Faça amizade com a mudança. Nada na vida é permanente, muito menos nós. Tempos atrás uma paciente me disse que havia iniciado um processo de remendar roupas velhas. Comprava em brechós e as remendava em casa, depois as doava novamente. Curava as roupas para vestir novos corpos. Um processo de ressignificar as histórias daqueles fios que compunham a trama da peça. A escutava e pensava, sim. É preciso manter o que era possível, refazer na medida do necessário e colocar fios novos quando preciso. Emocionei-me. Eis o permanente ciclo de começo e fim, vida e morte e renascimento. De certo modo somos roupas que vão envelhecendo, esgarçando, rasgando, precisando de remendos ou fios novos para durar o tempo que estamos destinados a durar. O depois pertence ao depois. Por isso, precisamos fazer as pazes com as mudanças hoje. Lembrei de Simone Weil e uma frase que me chega de lembrança, pois existe sempre um prazer em ser quem se é e uma dor infernal, um prazer e uma dor curativa, um prazer e uma dor celeste, e somente nós podemos viver e sentir isso. Cada um a sua maneira. Uns aceitando a mudança. Outros negando. Mas conscientes de que a mudança independe de nossa vontade.
Nossas histórias não são lineares. Digo isso, porque escuto histórias de pessoas de idades diferentes que revelam um conhecimento de si que parece brotar de uma mesma angústia. Essa angústia que revela as muitas dimensões do sofrimento e da fragilidade humana. Mas não é um conhecimento adquirido por meio de um processo pedagógico, mas sim por reconhecer-se pessoa, ser humano lançado à existência na busca de condições que possibilitem seu acolhimento e estadia neste mundo, mesmo que precário e tão apartado dos outros.
Há em cada um de nós uma solidão essencial, oriunda de uma raiz que jamais conseguimos acessar completamente. Dar-se conta desse estado é o ponto de partida para acontecermos no mundo. É a partir desse reconhecimento que visualizamos o horizonte de quem somos. O horizonte de nossa existência. É nesse lugar que aprendemos a respeitar a fronteira das possibilidades que temos para ser e estar neste mundo. Esse entendimento nos dá a dimensão do nosso próprio tamanho.

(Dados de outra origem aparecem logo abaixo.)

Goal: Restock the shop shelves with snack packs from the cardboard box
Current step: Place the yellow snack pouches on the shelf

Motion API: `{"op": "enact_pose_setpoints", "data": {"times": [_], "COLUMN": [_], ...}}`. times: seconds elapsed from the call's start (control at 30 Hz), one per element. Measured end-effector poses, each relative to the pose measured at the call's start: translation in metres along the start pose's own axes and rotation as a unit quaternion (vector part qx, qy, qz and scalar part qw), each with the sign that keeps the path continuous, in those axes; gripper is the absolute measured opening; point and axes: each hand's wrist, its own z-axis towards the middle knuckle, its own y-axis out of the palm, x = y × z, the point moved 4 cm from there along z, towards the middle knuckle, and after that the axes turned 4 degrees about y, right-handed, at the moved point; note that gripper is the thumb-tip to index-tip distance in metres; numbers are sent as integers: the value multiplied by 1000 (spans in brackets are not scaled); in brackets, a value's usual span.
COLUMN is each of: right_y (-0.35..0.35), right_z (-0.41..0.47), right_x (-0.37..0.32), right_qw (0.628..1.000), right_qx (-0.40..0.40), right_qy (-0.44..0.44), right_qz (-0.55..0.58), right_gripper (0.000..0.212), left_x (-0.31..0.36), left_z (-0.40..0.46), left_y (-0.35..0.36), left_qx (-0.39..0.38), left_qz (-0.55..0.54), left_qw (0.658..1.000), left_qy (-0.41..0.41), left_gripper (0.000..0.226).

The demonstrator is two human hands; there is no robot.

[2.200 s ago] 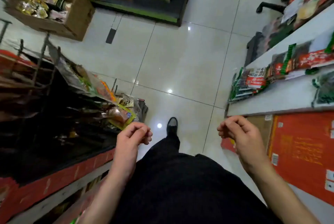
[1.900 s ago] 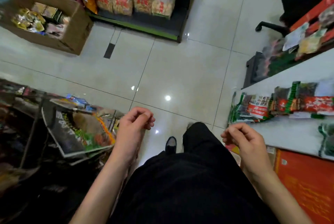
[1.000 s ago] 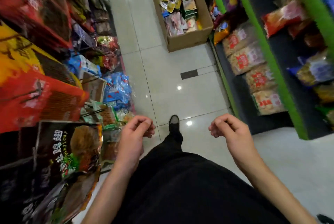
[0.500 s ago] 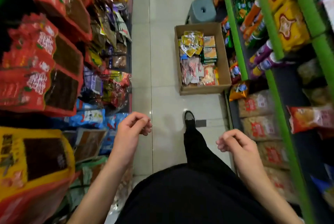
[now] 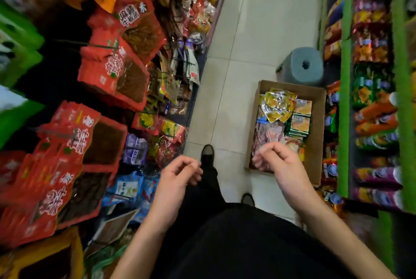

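An open cardboard box [image 5: 317,121] stands on the tiled floor at the right, against the green shelving. Inside lie several snack packs: crinkled yellow ones [image 5: 278,103] at the far end, green-edged ones [image 5: 298,121] to their right, pink ones [image 5: 267,132] nearer me. My right hand [image 5: 278,163] hangs in front of the box's near end, fingers loosely curled, holding nothing. My left hand [image 5: 177,177] hangs over the aisle, also loosely curled and empty.
Hanging racks of red and orange packs [image 5: 112,69] line the left side. Green shelves [image 5: 344,107] with bagged snacks line the right. A grey plastic stool [image 5: 301,68] stands just beyond the box. The tiled aisle [image 5: 243,31] runs ahead between them.
I turned into the aisle and walked toward the box, which now lies close at the right. Both hands stayed loosely curled and empty throughout.
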Motion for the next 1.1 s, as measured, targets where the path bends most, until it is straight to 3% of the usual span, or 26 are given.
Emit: {"op": "enact_pose_setpoints", "data": {"times": [0.17,0.4,0.53,0.63,0.9,1.1], "right_y": [24,29,12,3,-46,-124], "right_z": [108,204,254,309,511,604], "right_x": [-54,-115,-139,-158,-247,-333], "right_qw": [1000,995,985,987,987,980], "right_qx": [10,93,142,129,105,130], "right_qy": [0,40,53,58,49,6], "right_qz": [-11,24,79,80,115,147], "right_gripper": [22,18,24,34,43,40], "left_x": [44,134,172,188,268,356], "left_z": [122,285,358,408,565,664], "left_y": [-4,-4,16,35,124,245], "left_qx": [-18,-58,-72,-73,-41,-110], "left_qz": [14,14,-5,-2,23,56], "left_qw": [999,997,997,997,999,991], "left_qy": [24,39,22,8,2,45], "left_gripper": [25,22,36,31,38,23]}}
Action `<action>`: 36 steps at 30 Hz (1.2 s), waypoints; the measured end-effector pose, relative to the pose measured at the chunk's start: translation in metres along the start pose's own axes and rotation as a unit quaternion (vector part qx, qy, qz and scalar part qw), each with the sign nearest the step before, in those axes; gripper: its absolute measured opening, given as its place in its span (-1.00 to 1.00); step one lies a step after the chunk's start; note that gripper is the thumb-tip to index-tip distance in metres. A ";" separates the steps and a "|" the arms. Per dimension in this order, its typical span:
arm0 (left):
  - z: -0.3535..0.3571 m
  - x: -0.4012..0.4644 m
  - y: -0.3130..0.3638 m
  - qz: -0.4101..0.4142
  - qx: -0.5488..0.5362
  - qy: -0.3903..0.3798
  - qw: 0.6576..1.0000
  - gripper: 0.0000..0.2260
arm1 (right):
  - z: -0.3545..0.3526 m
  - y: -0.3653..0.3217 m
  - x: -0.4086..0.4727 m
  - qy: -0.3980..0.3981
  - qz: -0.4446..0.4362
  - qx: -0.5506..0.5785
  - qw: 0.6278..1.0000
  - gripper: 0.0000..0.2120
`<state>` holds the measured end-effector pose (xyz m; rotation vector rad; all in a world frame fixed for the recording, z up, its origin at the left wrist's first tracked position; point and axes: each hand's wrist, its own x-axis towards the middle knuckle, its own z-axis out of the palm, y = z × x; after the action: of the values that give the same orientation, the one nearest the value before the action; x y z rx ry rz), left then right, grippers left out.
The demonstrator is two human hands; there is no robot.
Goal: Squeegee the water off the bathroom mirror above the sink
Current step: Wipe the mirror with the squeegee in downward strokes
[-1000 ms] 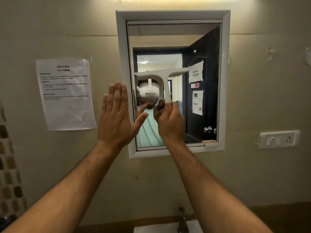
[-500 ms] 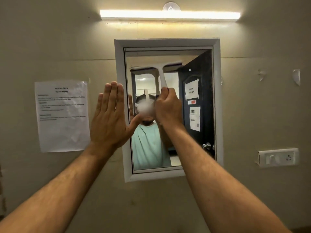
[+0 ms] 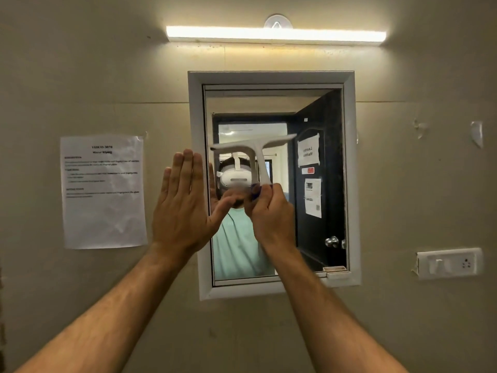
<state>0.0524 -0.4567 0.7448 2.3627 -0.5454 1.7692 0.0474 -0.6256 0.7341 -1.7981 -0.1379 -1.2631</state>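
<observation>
A white-framed mirror (image 3: 347, 184) hangs on the beige wall straight ahead. My right hand (image 3: 271, 214) is closed round the handle of a white T-shaped squeegee (image 3: 258, 157), whose blade lies roughly level across the middle of the glass, slightly raised at its right end. My left hand (image 3: 183, 205) is flat with fingers up, pressed against the mirror's left frame edge, thumb reaching over the glass. The glass reflects a person, a dark door and papers. Water on the glass is too faint to make out.
A lit tube light (image 3: 274, 36) runs above the mirror. A printed sheet (image 3: 103, 192) is taped to the wall on the left. A white switch and socket plate (image 3: 449, 263) is at the right. A small white holder (image 3: 336, 273) sits at the mirror's lower right corner.
The squeegee went up to the top of the glass half a second ago and has now come down to the middle. The view has tilted upward; the tap and sink have left the frame.
</observation>
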 end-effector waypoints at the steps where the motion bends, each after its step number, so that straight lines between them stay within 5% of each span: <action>1: 0.003 -0.003 0.001 -0.005 -0.004 -0.005 1.000 -0.12 | 0.000 -0.007 0.006 0.006 -0.017 0.008 1.000 -0.63; 11: 0.021 -0.026 0.001 -0.005 -0.001 -0.017 1.000 -0.13 | 0.007 0.022 -0.015 -0.046 0.041 -0.020 0.998 -0.56; 15: 0.021 -0.029 -0.003 -0.005 0.006 -0.027 1.000 -0.12 | 0.005 0.038 -0.045 -0.037 0.026 -0.018 0.999 -0.35; 23: 0.020 -0.043 0.001 -0.022 -0.004 -0.045 0.999 -0.13 | 0.009 0.016 -0.012 -0.031 0.026 -0.028 0.999 -0.38; 31: 0.017 -0.057 0.000 -0.017 -0.003 -0.058 0.998 -0.13 | 0.010 0.060 -0.070 -0.077 0.023 -0.019 0.997 -0.49; 36: 0.021 -0.056 -0.002 -0.018 0.001 -0.063 0.998 -0.13 | 0.010 0.035 -0.043 -0.029 0.005 -0.011 1.000 -0.36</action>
<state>0.0580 -0.4500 0.6852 2.4818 -0.5138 1.6142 0.0532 -0.6224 0.6786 -1.8537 -0.1482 -1.2107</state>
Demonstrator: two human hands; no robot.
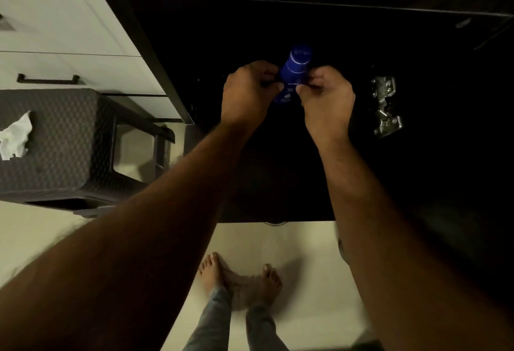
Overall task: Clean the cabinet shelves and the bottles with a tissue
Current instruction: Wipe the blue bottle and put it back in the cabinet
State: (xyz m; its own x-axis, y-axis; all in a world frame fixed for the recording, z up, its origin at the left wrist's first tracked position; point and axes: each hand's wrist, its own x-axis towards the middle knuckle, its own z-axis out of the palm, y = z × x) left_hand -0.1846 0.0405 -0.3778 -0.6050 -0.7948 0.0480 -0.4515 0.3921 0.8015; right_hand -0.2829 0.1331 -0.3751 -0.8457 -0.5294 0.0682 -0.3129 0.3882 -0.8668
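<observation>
A blue bottle (295, 70) with white lettering is held up in front of the dark open cabinet (306, 30). My left hand (247, 91) grips its left side with curled fingers. My right hand (325, 97) grips its right side the same way. The bottle's lower part is hidden between my hands. A crumpled white tissue (15, 136) lies on a dark woven stool (66, 142) at the far left, away from both hands. The cabinet interior is too dark to make out its shelves.
A metal door hinge (385, 107) shows on the dark cabinet side to the right of my hands. White drawers with a black handle (47, 79) stand at the upper left. My bare feet (242, 284) stand on the pale floor below.
</observation>
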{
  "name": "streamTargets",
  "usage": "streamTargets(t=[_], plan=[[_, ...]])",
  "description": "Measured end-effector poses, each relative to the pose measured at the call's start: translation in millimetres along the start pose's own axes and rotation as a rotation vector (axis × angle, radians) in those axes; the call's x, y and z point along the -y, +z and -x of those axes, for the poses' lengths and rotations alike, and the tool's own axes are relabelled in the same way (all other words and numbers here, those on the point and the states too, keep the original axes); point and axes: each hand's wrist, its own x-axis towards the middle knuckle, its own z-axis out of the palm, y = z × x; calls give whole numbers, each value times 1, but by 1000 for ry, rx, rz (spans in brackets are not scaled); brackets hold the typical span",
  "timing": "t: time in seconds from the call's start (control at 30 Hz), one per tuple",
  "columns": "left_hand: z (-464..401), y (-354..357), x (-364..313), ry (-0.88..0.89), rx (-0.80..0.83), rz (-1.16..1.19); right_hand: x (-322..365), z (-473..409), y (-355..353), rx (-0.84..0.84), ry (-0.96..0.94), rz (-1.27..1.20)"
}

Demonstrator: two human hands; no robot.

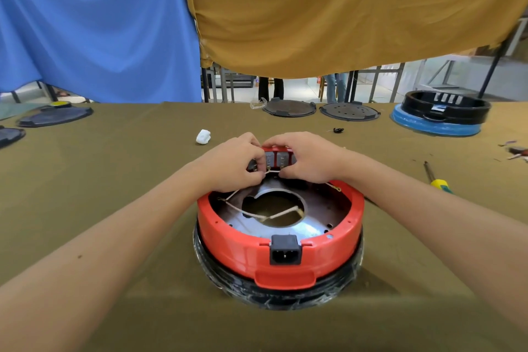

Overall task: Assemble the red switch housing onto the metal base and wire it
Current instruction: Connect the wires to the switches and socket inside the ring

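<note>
A round red housing (228, 234) sits on a black ring in the middle of the table, with a black power socket (285, 250) at its near side. Inside lies the shiny metal base (300, 226) with a central hole and white wires (281, 213) crossing it. At the far rim stands the red switch housing (278, 155) with grey terminal blocks. My left hand (233, 164) pinches a white wire at the switch's left terminals. My right hand (307, 158) grips the switch's right end, fingers curled over its top.
A yellow-handled screwdriver (437, 178) lies to the right. A white wad (203, 136) and a small black part (338, 130) lie beyond the hands. Dark round plates (288, 108) and a black ring on a blue base (441, 116) stand at the far edge.
</note>
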Motion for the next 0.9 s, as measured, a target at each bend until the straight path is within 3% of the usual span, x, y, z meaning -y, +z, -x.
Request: streamTargets(t=[0.23, 0.43, 0.67, 0.8, 0.9], plan=[[1, -1, -1, -5, 1, 2, 0, -1, -2, 7, -8, -30], [1, 0, 0, -15, 4, 6, -4, -2, -14, 174, 22, -184], [-1, 0, 1, -13, 4, 9, -10, -4, -12, 171, 37, -196], [0, 1, 1, -10, -3, 8, -13, -2, -12, 97, 157, -566], [1, 0, 1, -15, 1, 6, -12, -4, -12, 144, 173, -579]])
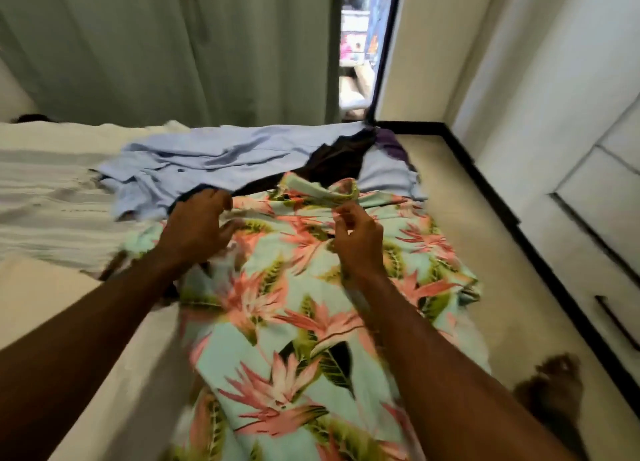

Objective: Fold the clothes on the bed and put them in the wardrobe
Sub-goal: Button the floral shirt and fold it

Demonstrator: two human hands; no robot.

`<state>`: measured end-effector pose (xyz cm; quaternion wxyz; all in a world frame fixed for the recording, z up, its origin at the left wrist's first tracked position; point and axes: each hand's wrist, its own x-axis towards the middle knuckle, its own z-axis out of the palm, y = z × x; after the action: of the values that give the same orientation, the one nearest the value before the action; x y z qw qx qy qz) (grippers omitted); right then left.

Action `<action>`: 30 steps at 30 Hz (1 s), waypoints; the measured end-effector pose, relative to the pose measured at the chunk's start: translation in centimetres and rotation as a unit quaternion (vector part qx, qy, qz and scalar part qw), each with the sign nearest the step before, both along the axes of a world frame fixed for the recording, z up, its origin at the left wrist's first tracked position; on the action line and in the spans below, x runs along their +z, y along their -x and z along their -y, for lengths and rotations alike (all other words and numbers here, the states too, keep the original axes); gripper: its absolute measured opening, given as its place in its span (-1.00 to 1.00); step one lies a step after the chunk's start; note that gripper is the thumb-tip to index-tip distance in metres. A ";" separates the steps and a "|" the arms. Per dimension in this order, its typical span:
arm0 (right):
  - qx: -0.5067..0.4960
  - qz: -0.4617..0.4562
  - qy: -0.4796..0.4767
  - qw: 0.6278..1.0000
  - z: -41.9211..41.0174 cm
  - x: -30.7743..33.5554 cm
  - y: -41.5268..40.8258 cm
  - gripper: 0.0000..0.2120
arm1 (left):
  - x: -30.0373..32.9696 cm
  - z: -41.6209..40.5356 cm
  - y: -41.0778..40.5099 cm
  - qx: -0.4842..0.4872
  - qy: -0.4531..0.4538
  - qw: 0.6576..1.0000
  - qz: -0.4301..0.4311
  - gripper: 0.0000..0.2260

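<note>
White bedding covers the bed (pixel 52 190) at the left, where a pale blue shirt (pixel 194 163) is spread beside dark garments (pixel 339 163). On the floral shirt (pixel 277 305), laid out nearer, the left hand (pixel 197 225) is rested with fingers loosely spread, nothing held. Its collar fabric is pinched in the right hand (pixel 356 239). White wardrobe doors (pixel 588 183) are seen at the right.

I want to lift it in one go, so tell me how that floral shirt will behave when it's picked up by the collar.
The floral shirt will probably go limp and drape: it already lies in soft wrinkles. It looks thin, so likely light. The part hanging over the bed edge may drag it sideways; the right hand pinches near the collar, the left hand rests nearby.
</note>
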<state>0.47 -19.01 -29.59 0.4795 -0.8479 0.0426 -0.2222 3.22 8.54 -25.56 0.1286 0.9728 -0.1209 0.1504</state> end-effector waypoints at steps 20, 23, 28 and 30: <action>-0.283 -0.147 -0.164 0.934 24.5 -3.7 5.5 -0.88 | -6.9 22.5 2.9 -0.153 -0.126 0.921 -0.336 0.32; -0.206 -0.337 -0.213 0.894 23.5 -2.9 7.0 -0.67 | -6.3 23.3 2.8 -0.145 -0.136 0.917 -0.346 0.37; -0.092 -0.384 -0.296 0.870 22.3 -2.1 8.1 -0.74 | -3.4 26.2 2.5 -0.151 -0.196 0.902 -0.355 0.36; -0.079 -0.317 -0.418 0.848 22.9 -1.8 7.6 -0.88 | -2.6 28.2 1.6 -0.198 -0.122 0.908 -0.347 0.22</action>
<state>-7.15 -41.92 -31.34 0.7299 -0.5854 0.3479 0.0599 1.59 -19.66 -28.15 0.0702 0.9276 -0.2763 -0.2413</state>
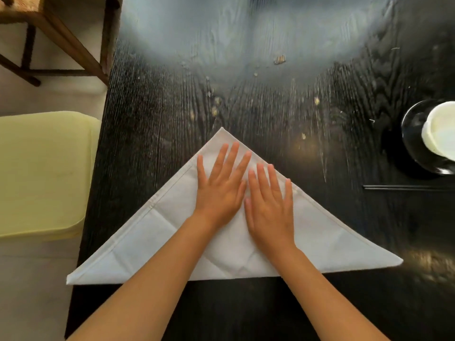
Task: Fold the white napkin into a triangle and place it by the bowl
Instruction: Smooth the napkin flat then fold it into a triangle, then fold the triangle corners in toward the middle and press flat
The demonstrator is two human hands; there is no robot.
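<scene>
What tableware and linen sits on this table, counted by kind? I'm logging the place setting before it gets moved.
White napkin, folded in a triangle under both flat hands: 1
White bowl: 1
Dark plate under the bowl: 1
Pair of black chopsticks: 1
Total: 4

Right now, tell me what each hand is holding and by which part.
Nothing is gripped. The left hand and right hand lie flat, fingers straight, pressing the middle of the white napkin, already folded into a triangle, on the table.
</scene>
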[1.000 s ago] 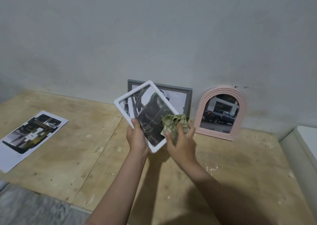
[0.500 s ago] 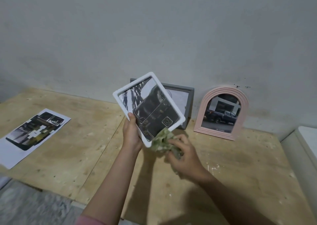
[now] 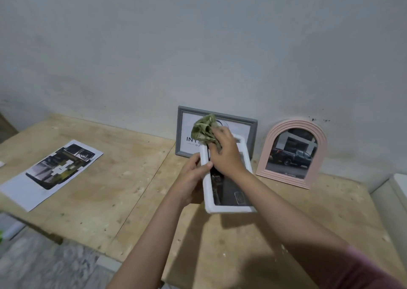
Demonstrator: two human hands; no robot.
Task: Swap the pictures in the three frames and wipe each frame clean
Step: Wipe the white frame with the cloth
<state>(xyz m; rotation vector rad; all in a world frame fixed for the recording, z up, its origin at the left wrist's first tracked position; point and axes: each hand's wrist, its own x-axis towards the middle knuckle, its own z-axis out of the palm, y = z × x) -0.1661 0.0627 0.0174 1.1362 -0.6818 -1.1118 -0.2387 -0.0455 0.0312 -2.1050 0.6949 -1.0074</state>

Vivemos na fragilidade do entre. Vivemos entre o dito e o impossível de ser dito, entre o que mostramos e o que ocultamos de nós mesmos, entre o singular e a multiplicidade, entre o encontro e a solidão, entre o que vemos e o que não queremos ver, entre a finitude da vida e o infinito do universo, entre viver e morrer.
A vida é viva. Muda a todo instante. Por isso é preciso viver para um dia morrer. Um dia nos damos conta de que também somos andarilhos sem sombra. E por mais assustador que isso possa parecer, a condição humana acontece justamente no enigma, no indizível , no mistério. Por isso a sensação de que somos estranhos para nós mesmos. Não somos como pensamos, como nos imaginamos, somos apenas quem podemos ser. Já dizia Fernando Pessoa, há mais eus do que eu mesmo, existo todavia.